Генке стало легко и весело. Закатное солнце вдруг засверкало на разноцветных стеклах веранды. Щеки и лоб у Людмилы позеленели, нос у Аркадия Семеновича стал фиолетовым, лицо начальника отливало медью, как у индейца из племени сиу-сиу.
— Молчишь? — сказал индеец, и в руках его блеснул томагавк. Это начальник раскрыл свой металлический портсигар. Вспыхнула и погасла спичка, облачко дыма растаяло под потолком.
— Долго они будут без вожатого болтаться? — медным голосом спросил начальник.
— Каждый день обещают прислать, — зеленым голоском отозвалась Людмила.
— А они пока весь лагерь растащат! — пожаловался фиолетовый Аркадий Семенович.
— Не растащат! — громыхнул начальник и зашагал по веранде.

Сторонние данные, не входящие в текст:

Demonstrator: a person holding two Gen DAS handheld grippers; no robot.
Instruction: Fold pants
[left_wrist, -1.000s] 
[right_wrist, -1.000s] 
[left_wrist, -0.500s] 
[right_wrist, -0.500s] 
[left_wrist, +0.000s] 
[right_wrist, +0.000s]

Он ступал широко и твердо. Казалось, что крашеные половицы прогибаются под толстыми подошвами его ботинок. Генке нравилось, что начальник не признает ни резиновых тапочек, ни полукед, ни даже сандалет в дырочку. Не носил он и так полюбившуюся всем взрослым в лагере тренировочную форму. Было что-то солдатское в его рубахе с аккуратно закатанными рукавами, в отлично выутюженных брюках, в этих тяжелых ботинках. Он и курил по-солдатски, держа папиросу большим и указательным пальцами, так что вся она пряталась в ладони. Наверно, так курили на войне, ночью, чтобы не приметили с той стороны.
Генка вдруг подумал, что если бы не Людмила, он мог бы рассказать ему про ковбоев, про белые маски, про их «семерку», и начальник все бы понял и не стал говорить всякие скучные слова. И еще ему захотелось шагать с ним рядом куда-нибудь далеко-далеко, через лес, через поля и чувствовать на своем плече его теплую и тяжелую руку. Генка ждал, что начальник опять подойдет к нему, и он совсем близко увидит жесткие складки на выбритых щеках, насмешливые морщинки у глаз, редеющие на лбу волосы. Но начальник, заметив кого-то за стеклами веранды, ударом ладони распахнул раму и весело крикнул:
— Куда, Светка?
— На речку! — отозвался тоненький Светкин голос.
Генка вытянул шею и увидел таз. Большой круглый таз с бельем, важно покачиваясь, спускался по тропинке к мосткам. У таза были крепенькие загорелые ножки в пестрых трусишках и толстые ручки, крепко вцепившиеся в эмалированные края.
Как Светка удерживала на голове этот тазище с мокрым тяжелым бельем — было непонятно. Но таз, переваливаясь, как утка, двигался к берегу и при этом то ли напевал, то ли покрикивал что-то веселое.
— Видали хозяйку? — по-детски радуясь, спросил начальник, и лицо у него стало такое, что у Генки даже защекотало в горле.